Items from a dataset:
-- Opening Marker --
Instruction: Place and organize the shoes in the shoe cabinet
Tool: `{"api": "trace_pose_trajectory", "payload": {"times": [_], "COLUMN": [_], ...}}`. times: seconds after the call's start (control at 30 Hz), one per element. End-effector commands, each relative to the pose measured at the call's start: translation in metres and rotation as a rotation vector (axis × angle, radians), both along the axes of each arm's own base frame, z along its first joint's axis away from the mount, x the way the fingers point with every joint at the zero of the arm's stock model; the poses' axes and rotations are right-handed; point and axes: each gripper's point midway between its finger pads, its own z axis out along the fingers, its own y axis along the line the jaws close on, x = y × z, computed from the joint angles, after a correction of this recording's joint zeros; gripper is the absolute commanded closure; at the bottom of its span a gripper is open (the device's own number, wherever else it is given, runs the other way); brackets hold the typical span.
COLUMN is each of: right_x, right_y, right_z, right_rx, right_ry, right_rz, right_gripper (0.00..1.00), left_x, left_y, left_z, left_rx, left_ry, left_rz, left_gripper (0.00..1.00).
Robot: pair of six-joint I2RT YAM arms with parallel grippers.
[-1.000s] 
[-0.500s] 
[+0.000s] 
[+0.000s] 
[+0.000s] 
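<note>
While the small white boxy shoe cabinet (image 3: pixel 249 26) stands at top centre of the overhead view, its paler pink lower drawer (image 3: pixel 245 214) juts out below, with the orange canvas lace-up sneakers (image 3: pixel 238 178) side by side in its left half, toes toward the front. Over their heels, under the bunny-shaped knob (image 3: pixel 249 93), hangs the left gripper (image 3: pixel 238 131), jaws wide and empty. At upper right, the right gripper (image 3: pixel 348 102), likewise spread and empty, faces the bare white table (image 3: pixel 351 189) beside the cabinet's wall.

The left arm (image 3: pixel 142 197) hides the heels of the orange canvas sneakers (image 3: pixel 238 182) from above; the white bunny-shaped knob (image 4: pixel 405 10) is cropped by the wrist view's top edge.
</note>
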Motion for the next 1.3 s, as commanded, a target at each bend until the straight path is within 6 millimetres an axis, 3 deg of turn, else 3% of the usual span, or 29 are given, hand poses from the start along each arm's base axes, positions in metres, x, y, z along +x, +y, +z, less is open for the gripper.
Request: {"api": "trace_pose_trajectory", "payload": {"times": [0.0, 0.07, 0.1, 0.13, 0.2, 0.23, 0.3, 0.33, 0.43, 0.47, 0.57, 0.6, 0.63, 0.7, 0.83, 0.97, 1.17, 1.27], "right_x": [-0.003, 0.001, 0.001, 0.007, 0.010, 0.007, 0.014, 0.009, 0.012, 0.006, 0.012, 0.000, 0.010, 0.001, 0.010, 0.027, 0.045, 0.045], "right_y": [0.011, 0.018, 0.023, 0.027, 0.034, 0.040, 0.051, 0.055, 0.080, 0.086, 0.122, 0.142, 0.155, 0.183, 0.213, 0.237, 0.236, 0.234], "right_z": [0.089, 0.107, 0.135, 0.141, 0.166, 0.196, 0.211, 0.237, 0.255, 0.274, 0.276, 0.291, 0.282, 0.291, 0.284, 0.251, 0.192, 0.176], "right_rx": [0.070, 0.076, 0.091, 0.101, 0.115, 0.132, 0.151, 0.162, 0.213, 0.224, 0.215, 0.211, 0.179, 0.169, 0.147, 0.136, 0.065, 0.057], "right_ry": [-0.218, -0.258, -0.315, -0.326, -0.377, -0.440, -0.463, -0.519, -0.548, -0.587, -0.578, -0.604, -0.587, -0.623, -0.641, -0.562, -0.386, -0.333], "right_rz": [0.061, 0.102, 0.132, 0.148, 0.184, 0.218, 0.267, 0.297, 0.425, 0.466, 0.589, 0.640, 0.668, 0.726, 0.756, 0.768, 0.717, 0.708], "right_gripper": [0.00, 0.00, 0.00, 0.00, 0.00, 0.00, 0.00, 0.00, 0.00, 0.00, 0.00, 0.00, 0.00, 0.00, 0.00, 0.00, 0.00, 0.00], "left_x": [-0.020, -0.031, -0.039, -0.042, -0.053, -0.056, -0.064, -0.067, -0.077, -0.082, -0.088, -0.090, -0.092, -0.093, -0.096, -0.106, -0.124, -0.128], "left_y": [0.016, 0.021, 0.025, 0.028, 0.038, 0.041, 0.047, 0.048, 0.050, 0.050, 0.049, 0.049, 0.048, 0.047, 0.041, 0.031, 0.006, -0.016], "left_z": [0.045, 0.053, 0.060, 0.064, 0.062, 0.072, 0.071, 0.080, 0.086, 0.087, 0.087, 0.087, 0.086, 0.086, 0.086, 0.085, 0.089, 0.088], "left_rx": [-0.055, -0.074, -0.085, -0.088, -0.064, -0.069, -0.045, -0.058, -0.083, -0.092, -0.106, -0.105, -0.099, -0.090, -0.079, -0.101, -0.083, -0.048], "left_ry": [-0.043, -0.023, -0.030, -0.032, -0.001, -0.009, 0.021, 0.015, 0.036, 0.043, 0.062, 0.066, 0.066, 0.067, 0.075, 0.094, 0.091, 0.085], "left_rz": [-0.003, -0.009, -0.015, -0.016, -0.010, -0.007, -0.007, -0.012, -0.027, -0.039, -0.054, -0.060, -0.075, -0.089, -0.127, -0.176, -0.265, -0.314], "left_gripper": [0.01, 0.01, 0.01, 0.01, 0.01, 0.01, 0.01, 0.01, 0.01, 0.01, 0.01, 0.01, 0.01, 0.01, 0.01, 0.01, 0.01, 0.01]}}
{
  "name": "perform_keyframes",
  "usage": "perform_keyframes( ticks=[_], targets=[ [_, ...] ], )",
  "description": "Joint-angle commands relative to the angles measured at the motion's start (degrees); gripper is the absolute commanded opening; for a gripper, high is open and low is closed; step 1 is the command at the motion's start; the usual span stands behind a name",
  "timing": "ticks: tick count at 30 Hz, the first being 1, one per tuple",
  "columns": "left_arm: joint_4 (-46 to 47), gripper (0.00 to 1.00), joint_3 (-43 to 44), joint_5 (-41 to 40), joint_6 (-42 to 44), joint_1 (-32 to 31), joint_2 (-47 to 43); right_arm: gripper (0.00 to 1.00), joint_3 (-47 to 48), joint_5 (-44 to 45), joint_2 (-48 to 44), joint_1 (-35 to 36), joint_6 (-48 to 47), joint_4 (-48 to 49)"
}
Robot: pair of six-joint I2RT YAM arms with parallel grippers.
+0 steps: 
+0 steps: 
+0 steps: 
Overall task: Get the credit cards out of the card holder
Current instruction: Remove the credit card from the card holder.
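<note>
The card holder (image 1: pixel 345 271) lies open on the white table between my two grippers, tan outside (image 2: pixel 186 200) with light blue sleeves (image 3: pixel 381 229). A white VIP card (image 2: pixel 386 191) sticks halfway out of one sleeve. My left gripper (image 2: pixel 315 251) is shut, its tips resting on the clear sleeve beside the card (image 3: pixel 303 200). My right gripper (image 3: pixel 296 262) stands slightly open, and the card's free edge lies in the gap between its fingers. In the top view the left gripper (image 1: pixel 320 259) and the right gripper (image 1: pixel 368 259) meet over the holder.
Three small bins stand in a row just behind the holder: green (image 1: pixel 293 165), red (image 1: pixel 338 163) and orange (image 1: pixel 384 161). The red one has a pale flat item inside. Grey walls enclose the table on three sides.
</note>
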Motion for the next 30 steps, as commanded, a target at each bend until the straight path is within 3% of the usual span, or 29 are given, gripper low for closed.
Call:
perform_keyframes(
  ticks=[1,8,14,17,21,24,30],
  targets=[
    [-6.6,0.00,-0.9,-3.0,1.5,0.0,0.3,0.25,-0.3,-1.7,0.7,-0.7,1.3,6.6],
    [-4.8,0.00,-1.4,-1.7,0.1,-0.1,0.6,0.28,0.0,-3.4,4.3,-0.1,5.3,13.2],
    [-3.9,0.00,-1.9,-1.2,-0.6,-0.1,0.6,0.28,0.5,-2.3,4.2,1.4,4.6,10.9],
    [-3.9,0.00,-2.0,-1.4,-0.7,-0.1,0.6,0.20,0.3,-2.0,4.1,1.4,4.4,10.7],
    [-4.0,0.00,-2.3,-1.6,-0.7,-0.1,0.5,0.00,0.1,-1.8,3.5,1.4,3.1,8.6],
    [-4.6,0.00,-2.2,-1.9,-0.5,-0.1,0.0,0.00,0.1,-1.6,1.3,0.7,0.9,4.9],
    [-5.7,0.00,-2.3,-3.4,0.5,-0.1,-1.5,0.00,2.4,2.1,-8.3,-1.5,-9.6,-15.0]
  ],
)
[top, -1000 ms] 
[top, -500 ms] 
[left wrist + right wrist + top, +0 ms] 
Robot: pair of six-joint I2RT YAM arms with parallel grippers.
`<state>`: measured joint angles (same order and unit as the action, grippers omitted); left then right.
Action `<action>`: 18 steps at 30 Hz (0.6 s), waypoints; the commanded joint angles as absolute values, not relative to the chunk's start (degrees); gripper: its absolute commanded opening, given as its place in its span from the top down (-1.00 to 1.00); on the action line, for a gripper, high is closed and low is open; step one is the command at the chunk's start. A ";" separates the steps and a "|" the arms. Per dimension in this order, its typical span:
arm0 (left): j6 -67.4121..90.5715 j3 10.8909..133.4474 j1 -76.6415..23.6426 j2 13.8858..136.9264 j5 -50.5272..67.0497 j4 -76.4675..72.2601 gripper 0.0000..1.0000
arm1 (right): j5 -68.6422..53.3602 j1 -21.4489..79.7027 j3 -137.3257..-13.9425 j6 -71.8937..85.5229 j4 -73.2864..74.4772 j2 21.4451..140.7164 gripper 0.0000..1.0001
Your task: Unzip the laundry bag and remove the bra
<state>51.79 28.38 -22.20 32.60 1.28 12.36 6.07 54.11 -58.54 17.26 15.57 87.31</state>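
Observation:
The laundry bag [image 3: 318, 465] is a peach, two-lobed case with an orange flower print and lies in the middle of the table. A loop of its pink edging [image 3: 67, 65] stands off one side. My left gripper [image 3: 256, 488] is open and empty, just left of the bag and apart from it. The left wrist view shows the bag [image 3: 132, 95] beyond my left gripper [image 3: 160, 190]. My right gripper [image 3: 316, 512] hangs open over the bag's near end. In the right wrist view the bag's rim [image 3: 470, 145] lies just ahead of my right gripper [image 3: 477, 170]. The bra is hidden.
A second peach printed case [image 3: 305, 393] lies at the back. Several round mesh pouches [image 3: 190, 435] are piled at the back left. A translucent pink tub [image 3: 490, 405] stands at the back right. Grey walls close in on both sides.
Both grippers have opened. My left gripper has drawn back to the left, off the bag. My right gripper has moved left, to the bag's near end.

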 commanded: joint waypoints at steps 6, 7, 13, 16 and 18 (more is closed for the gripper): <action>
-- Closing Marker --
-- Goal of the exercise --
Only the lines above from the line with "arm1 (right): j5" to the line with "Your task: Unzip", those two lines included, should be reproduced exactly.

-- Answer to this task --
arm1 (right): j5 -68.6422..53.3602 j1 -21.4489..79.7027 j3 -137.3257..-13.9425 j6 -71.8937..85.5229 j4 -73.2864..74.4772 j2 21.4451..140.7164 gripper 0.0000..1.0001
Your task: Unzip the laundry bag and remove the bra

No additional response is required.